Types and Serializers

Unitxt employs various tools for serializing data into textual format. One of these mechanisms is the Type-Serializers mechanism, which assigns serialization to specific types. For example, consider the following typing types:

from typing import NewType, TypedDict, Union, Literal, List, Any

Text = NewType("Text", str)
Number = NewType("Number", Union[float, int])

class Turn(TypedDict):
    role: Literal["system", "user", "agent"]
    content: Text

Dialog = NewType("Dialog", List[Turn])

class Table(TypedDict):
    header: List[str]
    rows: List[List[Any]]

For each type, we can assign different serialization methods specific to that type. This enables us to “plug and play” different serialization methods and modify our data’s textual representation accordingly.

Registering the Types

First, we need to register the different types we want to support from the Python typing types defined above.
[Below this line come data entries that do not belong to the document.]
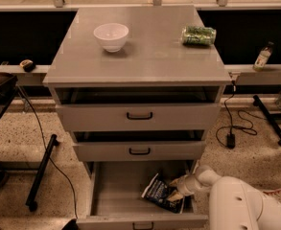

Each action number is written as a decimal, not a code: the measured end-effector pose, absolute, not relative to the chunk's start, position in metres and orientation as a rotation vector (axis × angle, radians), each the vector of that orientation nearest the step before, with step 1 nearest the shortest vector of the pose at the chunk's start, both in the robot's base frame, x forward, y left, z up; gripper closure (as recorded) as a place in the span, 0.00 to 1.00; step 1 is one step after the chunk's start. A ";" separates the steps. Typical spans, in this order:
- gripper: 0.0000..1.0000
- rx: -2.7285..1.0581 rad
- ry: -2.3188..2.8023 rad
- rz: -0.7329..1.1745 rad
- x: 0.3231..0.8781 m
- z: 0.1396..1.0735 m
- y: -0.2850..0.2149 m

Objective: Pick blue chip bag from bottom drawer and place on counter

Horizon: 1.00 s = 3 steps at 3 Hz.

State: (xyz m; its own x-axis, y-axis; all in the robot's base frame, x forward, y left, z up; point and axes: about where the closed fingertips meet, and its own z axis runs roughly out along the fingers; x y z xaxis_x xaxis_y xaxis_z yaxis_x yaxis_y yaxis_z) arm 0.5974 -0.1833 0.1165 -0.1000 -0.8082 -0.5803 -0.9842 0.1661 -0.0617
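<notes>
the tool is sitting low in the open bottom drawer, apparently touching the blue chip bag at its right edge; whether it's gripping, i can't tell.

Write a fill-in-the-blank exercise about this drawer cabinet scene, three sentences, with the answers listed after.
1. The gripper reaches down into the open ____ drawer.
2. The chip bag lying beside it in that drawer is dark ____ with white lettering.
3. On the counter, left of the green package, stands a white ____.

Missing words: bottom; blue; bowl.
</notes>
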 end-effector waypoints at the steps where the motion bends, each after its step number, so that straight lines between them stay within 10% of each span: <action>1: 0.86 -1.637 1.820 0.536 0.593 0.134 -0.171; 3: 1.00 -1.649 1.461 0.263 0.602 0.292 -0.219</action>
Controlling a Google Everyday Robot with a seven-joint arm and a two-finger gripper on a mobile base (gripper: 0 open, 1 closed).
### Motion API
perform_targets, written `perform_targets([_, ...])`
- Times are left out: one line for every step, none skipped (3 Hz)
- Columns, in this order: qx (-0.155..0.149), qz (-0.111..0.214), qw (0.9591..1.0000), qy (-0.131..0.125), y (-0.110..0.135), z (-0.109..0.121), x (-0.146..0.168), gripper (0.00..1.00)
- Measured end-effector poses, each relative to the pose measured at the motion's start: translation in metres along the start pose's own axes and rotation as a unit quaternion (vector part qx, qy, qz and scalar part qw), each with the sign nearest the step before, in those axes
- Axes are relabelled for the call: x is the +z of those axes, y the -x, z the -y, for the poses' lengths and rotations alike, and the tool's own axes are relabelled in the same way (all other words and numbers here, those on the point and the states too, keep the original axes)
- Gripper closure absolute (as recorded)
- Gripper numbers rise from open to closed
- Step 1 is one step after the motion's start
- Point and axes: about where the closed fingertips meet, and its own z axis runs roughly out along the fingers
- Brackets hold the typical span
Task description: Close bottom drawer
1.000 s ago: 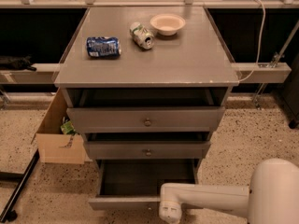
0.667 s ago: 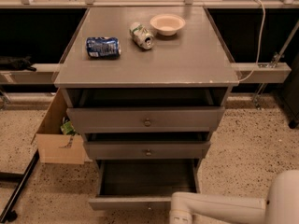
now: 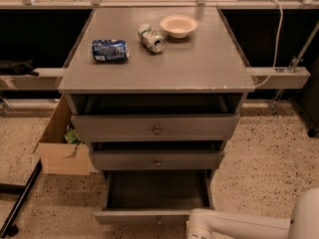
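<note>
In the one camera view, we look down on a grey cabinet (image 3: 199, 68) with three drawers, all of them out to some degree. The bottom drawer (image 3: 157, 195) lies at 6 o'clock in the frame and is drawn out farthest. Its long shallow box is open to us, and its plain front runs along the lower edge of the picture. Above it at 12 o'clock sits the middle drawer (image 3: 157, 160) with a small knob, and above that the top drawer (image 3: 155, 127), the widest, with a round knob.

The white arm (image 3: 249, 225) enters from the corner at 5 o'clock. Its gripper (image 3: 195, 228) lies low at the frame's bottom edge, just by the right end of the bottom drawer's front, at about 5 o'clock from the drawer's middle. We cannot tell how the gripper is set, nor whether it touches the front.

On the cabinet top, a blue can (image 3: 109, 50) lies on its side toward 10 o'clock. A green and white can (image 3: 151, 37) lies near 11 o'clock, with a pale bowl (image 3: 178, 26) just beside it at 2 o'clock. A cardboard box (image 3: 62, 151) stands on the speckled floor (image 3: 259, 168) at 9 o'clock of the cabinet.
</note>
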Motion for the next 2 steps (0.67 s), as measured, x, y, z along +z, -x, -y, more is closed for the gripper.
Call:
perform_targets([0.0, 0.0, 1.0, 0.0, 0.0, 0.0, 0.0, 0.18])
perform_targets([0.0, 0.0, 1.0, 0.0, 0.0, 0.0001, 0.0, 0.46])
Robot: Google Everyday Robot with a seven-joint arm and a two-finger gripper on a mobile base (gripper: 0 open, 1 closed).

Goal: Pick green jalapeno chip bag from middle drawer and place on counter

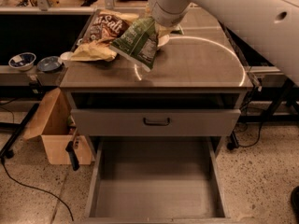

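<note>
The green jalapeno chip bag [138, 43] hangs tilted just above the counter [196, 66], at its back left, with its top at my gripper [158, 26]. The gripper is shut on the bag's upper edge and is mostly hidden under the white wrist of my arm [224, 8]. The bag's lower corner is close to the counter top, above its shadow. The middle drawer [154, 185] is pulled out wide below, and its flat grey floor holds nothing.
A brown "Salt" bag [105, 24] and a yellow bag [93, 53] lie at the counter's back left. A drawer front with a black handle [156, 121] sits above the open drawer. A cardboard box [51, 129] and two bowls [22, 59] stand at the left.
</note>
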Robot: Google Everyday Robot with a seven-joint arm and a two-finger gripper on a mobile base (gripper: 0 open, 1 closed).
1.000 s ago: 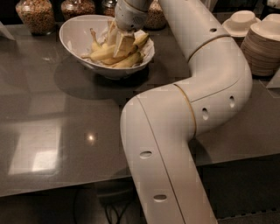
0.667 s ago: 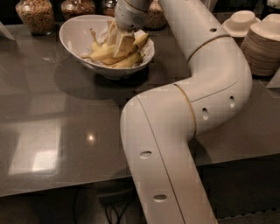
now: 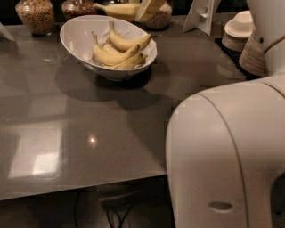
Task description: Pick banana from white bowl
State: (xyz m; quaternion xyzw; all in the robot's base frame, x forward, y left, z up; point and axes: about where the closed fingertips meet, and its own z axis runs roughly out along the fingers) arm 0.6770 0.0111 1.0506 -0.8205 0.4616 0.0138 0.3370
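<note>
Counter: a dark, glossy counter [image 3: 89, 133] is seen, with pale light patches mirrored at its near left.
Background: two jars [image 3: 36, 15] of grain-like filling are set along the far edge, and stacked crockery [image 3: 249, 42] is kept at the far right.
Bowl: the bowl [image 3: 73, 38] is placed at the far left of the counter, and its shadow is thrown toward the near side.
Pincer: the pincer [image 3: 144, 9] is found at the far top edge, above and just right of the bowl's far rim. It is clenched on one end of the banana, and only its tips are shown.
Banana: the banana [image 3: 116, 8] is held roughly level in the air, its stem pointed left. It is clear of the bowl and is seen against the jars.
Other bananas: several other bananas [image 3: 113, 55] are left lying together in the bowl.
Arm: the near right is filled by the white arm [image 3: 222, 156].
Change: a second ago the pincer was lowered among the fruit in the bowl. It has since been raised, and one banana has been carried up with it.
Meaning: the pick is judged to be all but done, and only a steady hold is still called for.
Risk: since the fruit is gripped near one end, a slip or swing is judged possible.
</note>
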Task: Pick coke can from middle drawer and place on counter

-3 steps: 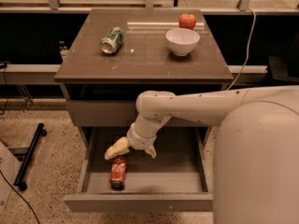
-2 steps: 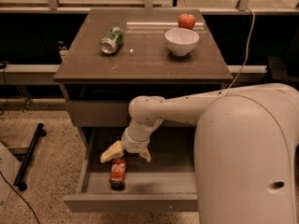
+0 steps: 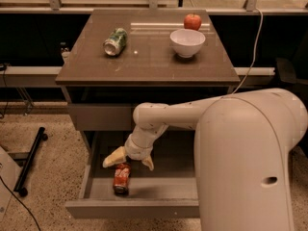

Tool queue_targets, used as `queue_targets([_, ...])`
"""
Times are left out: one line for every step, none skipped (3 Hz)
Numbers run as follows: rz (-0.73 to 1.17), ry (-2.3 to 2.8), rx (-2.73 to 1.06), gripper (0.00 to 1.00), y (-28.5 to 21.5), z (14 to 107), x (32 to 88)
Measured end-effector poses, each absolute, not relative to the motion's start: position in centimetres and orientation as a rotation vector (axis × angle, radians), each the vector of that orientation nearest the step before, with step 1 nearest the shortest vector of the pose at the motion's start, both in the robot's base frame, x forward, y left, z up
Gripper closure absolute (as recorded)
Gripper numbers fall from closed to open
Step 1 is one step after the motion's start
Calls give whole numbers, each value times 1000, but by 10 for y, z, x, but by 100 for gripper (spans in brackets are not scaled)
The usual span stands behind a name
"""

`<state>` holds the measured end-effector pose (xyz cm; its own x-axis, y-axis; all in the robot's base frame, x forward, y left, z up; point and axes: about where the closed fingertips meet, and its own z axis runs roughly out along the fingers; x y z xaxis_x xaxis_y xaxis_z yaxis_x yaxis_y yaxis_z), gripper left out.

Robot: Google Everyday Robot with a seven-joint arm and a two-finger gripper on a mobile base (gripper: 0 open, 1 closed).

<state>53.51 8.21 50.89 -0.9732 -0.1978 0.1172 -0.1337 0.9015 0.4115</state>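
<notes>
The coke can (image 3: 121, 178) hasn't budged. It lies on its side on the floor of the drawer (image 3: 173, 174), near the front left, one end pointing toward the back. What has moved is the gripper (image 3: 128, 164): over the last second it has slid a touch left and dropped lower. Now it hangs right over the can's far end, very close, though contact can't be made out. The jaws are spread wide, one pale finger (image 3: 113, 158) out to the left of the can and the other off to its right, with nothing held yet. The arm has swung round too, and its big shell now fills the right of the view and hides that side of the drawer.

So what does that mean? The reach looks nearly done. This reads as the tail of the approach, with the squeeze still to come. With the can lying flat, the fingers will likely need to come down either side of its body. Being round, it may roll off if one finger lands first.

Up top, the counter (image 3: 154, 64) waits. A green can (image 3: 115, 41) lies on its side at the back left. A white bowl (image 3: 187, 41) sits at the back right with an apple (image 3: 192, 21) just behind it. There's bare surface toward the front for the set-down, which hasn't begun.
</notes>
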Motion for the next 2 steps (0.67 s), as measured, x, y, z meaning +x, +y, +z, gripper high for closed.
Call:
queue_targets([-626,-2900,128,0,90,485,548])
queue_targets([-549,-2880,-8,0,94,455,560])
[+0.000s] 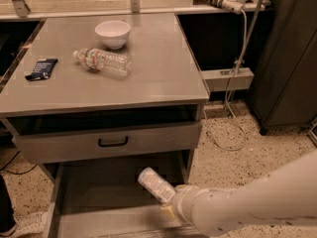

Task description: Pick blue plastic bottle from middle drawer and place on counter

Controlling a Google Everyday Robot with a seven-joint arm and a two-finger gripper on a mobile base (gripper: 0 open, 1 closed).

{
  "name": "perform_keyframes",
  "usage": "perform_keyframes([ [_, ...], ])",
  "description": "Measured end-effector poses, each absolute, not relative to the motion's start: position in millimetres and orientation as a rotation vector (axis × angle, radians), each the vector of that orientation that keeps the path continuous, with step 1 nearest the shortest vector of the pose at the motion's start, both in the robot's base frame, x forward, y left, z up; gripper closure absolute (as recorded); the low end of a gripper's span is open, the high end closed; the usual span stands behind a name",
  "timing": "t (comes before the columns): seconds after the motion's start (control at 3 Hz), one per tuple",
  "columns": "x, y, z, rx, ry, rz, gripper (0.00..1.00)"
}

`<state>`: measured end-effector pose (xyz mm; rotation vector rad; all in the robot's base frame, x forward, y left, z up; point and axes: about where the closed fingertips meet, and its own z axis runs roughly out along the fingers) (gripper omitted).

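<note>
On the tabletop [163, 73], a dark blue packet [41, 68] lies at the far left. At its 3 o'clock is a clear water bottle [103, 62] on its side, and a white bowl [113, 33] stands at that bottle's 12 o'clock. Below the top, a closed drawer front [59, 145] with a black handle hangs over the open middle drawer [94, 197].

Over the right half of that drawer is the blue plastic bottle [156, 184], tilted with its cap end toward 10 o'clock. Its lower end is pinched in the tool [171, 209], which sits at the tip of the white arm [257, 205] coming in from 4 o'clock.

The step in hand looks like carrying the bottle out and up. The drawer front and the tabletop edge stand at the bottle's 12 o'clock, so a straight rise would likely knock the cap against them. Better to draw back toward 6 o'clock first, then rise, then go forward. The grip is at one end only, so the bottle may swing; a slow, steady carry would suit. The bare stretch at the water bottle's 3 o'clock seems the safest spot to set it down.

The water bottle has a red-and-white band, the packet has pale print and the blue bottle a whitish wrap — none of it can be read.
</note>
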<state>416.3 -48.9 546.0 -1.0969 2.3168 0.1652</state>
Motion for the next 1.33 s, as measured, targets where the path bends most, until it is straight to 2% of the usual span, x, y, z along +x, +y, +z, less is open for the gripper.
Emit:
perform_keyframes([
  [0.33, 414, -76, 568, -1.05, 2.298, 0.106, 1.0],
  [1.0, 416, -83, 573, -1.048, 2.287, 0.082, 1.0],
  [1.33, 414, -106, 589, -1.015, 2.263, 0.028, 1.0],
])
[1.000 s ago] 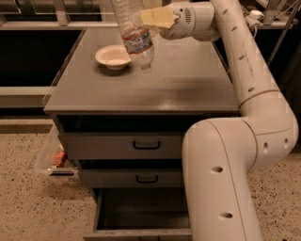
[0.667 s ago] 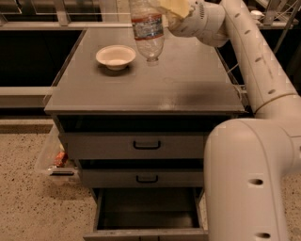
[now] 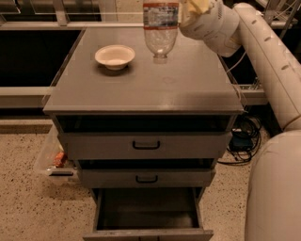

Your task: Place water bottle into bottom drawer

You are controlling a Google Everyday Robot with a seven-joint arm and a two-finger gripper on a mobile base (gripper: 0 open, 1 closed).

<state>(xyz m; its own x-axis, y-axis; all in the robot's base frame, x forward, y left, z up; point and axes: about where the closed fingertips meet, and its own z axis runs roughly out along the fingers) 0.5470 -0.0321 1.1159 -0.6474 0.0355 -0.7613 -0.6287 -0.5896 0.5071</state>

from unitxt.type_utils import register_type

register_type(Text)
register_type(Number)
register_type(Turn)
register_type(Dialog)
register_type(Table)

Defining a Serializer for a Type

Once the types are registered, we can define serializers for those types. For example, consider creating a serializer for the Dialog type:

from unitxt.serializers import SingleTypeSerializer

class DialogSerializer(SingleTypeSerializer):
    serialized_type = Dialog

    def serialize(self, value: Dialog, instance: Dict[str, Any]) -> str:
        # Convert the Dialog into a string representation, typically combining roles and content
        return "\n".join(f"{turn['role']}: {turn['content']}" for turn in value)

Using the New Serializer

To use the new serializer, we need to do two things: 1. Ensure our task supports this type. 2. Add the serializer to the data loading recipe.

Using the New Type in a Task

Once the new type is registered, we can create a task that requires this type:

from unitxt.task import Task

dialog_summarization_task = Task(
    input_fields={"dialog": Dialog},
    reference_fields={"summary": str},
    prediction_type=str,
    metrics=["metrics.rouge"],
)

Loading Data with the Serializer

Once the task is defined with the type, we can use the serializer when loading the data.

Given this standalone card:

data = {
    "test": [
        {
            "dialog": [
                {"role": "user", "content": "What is the time?"},
                {"role": "system", "content": "4:13 PM"},
            ],
            "summary": "User asked for the time and got an answer."
        }
    ]
}

card = TaskCard(
    loader=LoadFromDictionary(data=data),
    task=dialog_summarization_task,
)

We can load the data with the serializer using:

dataset = load_dataset(
    card=card,
    template=InputOutputTemplate(
        instruction="Summarize the following dialog.",
        input_format="{dialog}",
        output_format="{summary}",
    ),
    serializer=DialogSerializer(),
)

Now if you print the input of the first instance of the dataset by print(dataset["test"][0]["source"]) you will get:

Summarize the following dialog.
user: What is the time?
system: 4:13 PM

Adding a Serializer to a Template

Another option is to set a default serializer for a given template. When creating a template, we need to add all the serializers for all the types we want to support. For this purpose, we use a multi-type serializer that wraps all the serializers together.

from unitxt.serializers import (
    MultiTypeSerializer, ImageSerializer, TableSerializer, DialogSerializer, ListSerializer,
)

serializer = MultiTypeSerializer(
    serializers=[
        ImageSerializer(),
        TableSerializer(),
        DialogSerializer(),
        ListSerializer(),
    ]
)

Now, we can add them to the template:

InputOutputTemplate(
    instruction="Summarize the following dialog.",
    input_format="{dialog}",
    output_format="{summary}",
    serializer=serializer
)

Important: Serializers are activated in the order they are defined, in a “first in, first serve” manner. This means that if you place the ListSerializer before the DialogSerializer, the ListSerializer will serialize the dialog, as the Dialog is also a List and matches the type requirement of the ListSerializer.